Conclusions

All three studies in this chapter have described interneurons that are not dedicated to particular behaviours, but which operate as parts of ensembles in the interface between sensory analysis and motor control. Whenever an Aplysia retracts its gill, many interneurons are active no matter whether the movement is a reflex in response to a sensory stimulus or a movement associated with respiratory pumping. A similar conclusion applies to the interneurons involved in local bending movements of the leech because most of them respond to touch anywhere on the surface of their segment. In the locust, both local spiking and non-spiking interneurons have distinct receptive fields in their sensory responses, so are probably more restricted in their patterns of activity.
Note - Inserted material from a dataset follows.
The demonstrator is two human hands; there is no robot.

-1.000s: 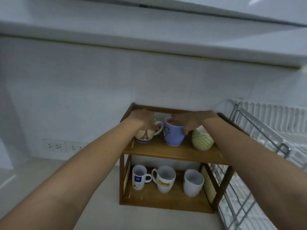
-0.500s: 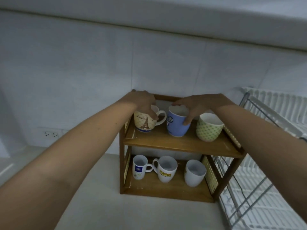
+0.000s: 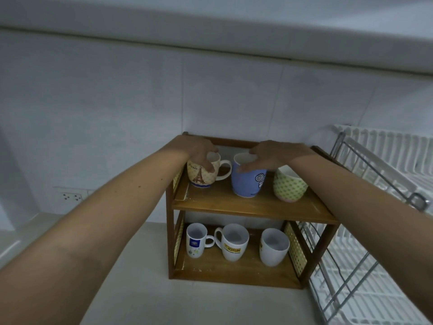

Experiments in the leech and locust involving paired recordings with microelectrodes in order to construct circuit diagrams of the neurons involved have shown that information mostly flows through one or two layers of interneurons rather than directly from sensory to motor neurons. Each interneuron sums inputs from a number of presynaptic sources and distributes outputs onwards to many different targets. Information flows in one direction, with no feedback from the motor neurons to the interneurons. Although the pattern of connections made by interneurons is complex, the movements controlled by each motor neuron are oriented appropriately in response to stimulation of an area of skin.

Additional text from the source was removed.